→ **Your instructions**:
An exact transcription is needed of the lines below from the one with "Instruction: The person" through the one with "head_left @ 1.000", with no other lines and no pictures.
§ §
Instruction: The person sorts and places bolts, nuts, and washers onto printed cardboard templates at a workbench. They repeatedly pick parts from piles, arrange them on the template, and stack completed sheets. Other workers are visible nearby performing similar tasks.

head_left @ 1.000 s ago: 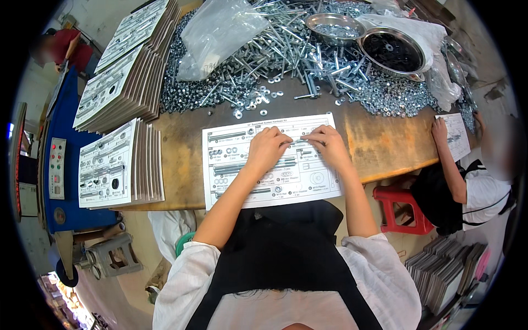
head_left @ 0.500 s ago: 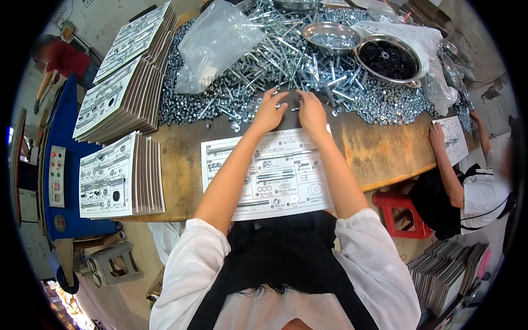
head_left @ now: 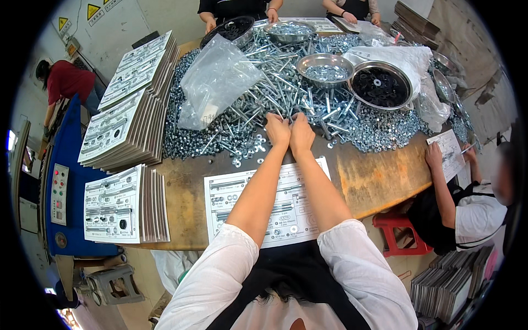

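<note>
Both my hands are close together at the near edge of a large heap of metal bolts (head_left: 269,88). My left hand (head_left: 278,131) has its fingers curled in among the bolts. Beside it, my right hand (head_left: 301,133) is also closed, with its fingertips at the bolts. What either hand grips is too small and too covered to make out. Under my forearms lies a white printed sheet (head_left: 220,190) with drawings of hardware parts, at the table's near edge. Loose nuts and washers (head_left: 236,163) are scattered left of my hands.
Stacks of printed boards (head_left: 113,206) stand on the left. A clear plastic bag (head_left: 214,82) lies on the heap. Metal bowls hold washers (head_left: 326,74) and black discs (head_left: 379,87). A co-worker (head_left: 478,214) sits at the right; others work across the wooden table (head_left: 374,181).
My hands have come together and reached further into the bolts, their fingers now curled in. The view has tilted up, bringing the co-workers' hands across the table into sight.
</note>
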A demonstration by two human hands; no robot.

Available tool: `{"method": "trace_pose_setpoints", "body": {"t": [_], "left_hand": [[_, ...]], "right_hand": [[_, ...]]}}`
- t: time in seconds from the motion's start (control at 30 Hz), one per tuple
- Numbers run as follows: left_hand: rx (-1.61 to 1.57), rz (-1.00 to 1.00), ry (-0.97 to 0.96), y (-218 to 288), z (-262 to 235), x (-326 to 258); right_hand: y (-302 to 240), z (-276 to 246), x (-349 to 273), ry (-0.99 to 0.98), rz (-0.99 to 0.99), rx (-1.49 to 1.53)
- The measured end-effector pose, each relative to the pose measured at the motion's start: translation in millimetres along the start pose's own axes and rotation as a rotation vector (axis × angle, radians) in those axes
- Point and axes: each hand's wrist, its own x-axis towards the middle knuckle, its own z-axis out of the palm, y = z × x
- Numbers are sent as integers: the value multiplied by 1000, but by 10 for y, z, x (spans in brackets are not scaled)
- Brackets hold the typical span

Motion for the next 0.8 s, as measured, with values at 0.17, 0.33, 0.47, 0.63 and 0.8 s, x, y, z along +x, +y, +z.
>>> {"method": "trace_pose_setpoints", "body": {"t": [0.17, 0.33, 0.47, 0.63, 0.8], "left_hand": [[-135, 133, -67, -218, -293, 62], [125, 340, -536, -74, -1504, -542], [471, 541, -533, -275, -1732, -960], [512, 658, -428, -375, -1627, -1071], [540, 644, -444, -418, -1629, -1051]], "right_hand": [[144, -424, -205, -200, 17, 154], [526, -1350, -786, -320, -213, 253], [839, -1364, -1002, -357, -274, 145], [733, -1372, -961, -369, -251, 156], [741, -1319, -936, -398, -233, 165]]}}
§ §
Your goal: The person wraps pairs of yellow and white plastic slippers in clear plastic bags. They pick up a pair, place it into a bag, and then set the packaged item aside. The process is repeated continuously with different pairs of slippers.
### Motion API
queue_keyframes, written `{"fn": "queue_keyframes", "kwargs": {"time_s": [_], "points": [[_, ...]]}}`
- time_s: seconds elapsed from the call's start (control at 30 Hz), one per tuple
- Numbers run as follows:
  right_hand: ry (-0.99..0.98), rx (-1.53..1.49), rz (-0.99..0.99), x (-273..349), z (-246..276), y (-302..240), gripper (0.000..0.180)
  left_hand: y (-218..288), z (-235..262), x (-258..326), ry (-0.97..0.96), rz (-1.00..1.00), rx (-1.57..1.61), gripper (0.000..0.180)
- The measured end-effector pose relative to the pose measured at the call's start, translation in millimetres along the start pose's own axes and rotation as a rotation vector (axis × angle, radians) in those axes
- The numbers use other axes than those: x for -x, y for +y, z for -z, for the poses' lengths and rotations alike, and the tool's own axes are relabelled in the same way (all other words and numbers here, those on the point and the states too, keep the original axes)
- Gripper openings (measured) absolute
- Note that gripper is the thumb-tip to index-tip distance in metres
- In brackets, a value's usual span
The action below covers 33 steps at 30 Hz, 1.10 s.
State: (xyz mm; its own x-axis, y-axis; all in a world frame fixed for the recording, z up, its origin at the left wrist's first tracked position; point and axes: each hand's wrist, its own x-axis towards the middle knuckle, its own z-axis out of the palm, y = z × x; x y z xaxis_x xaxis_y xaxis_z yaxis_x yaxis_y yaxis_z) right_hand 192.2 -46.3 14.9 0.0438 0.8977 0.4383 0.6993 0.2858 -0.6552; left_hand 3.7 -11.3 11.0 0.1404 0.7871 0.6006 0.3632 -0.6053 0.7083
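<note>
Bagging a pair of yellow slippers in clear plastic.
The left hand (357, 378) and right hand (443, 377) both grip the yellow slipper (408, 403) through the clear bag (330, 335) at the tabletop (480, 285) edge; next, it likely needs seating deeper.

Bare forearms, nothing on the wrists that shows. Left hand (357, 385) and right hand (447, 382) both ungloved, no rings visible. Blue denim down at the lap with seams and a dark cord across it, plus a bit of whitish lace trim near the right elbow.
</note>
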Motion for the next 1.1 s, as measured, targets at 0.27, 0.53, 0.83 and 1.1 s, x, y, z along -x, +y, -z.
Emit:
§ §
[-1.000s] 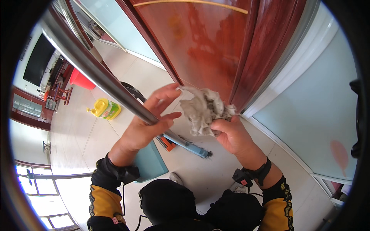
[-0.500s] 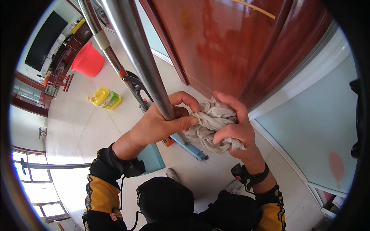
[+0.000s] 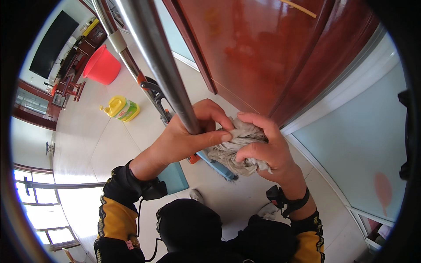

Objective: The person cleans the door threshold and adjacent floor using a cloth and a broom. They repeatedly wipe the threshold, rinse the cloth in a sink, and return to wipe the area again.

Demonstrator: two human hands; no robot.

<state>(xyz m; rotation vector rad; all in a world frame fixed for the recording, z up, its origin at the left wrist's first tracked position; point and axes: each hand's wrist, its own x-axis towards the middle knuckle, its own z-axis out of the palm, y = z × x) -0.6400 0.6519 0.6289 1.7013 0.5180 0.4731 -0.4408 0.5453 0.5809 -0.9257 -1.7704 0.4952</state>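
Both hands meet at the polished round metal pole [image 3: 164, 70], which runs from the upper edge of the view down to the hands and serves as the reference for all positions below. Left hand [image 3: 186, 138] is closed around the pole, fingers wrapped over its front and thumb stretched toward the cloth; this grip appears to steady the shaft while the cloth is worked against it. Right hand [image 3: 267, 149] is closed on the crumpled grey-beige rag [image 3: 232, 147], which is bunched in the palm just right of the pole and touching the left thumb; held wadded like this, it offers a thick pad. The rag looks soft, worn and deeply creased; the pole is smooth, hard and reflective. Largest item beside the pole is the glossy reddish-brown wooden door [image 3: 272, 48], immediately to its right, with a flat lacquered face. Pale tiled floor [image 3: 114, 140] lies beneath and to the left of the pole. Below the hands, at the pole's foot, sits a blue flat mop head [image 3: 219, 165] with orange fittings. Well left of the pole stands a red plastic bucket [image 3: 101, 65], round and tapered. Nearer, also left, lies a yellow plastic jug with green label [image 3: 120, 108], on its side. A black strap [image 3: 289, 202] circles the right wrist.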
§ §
→ **Exercise answer**:
Instruction: The person sorts and places bolts, nuts, and washers onto printed cardboard templates at a workbench. They repeatedly pick parts from piles, arrange them on the template, and stack completed sheets. Other workers are visible nearby performing similar tasks.

head_left @ 1.000 s ago: 

The given output is complete.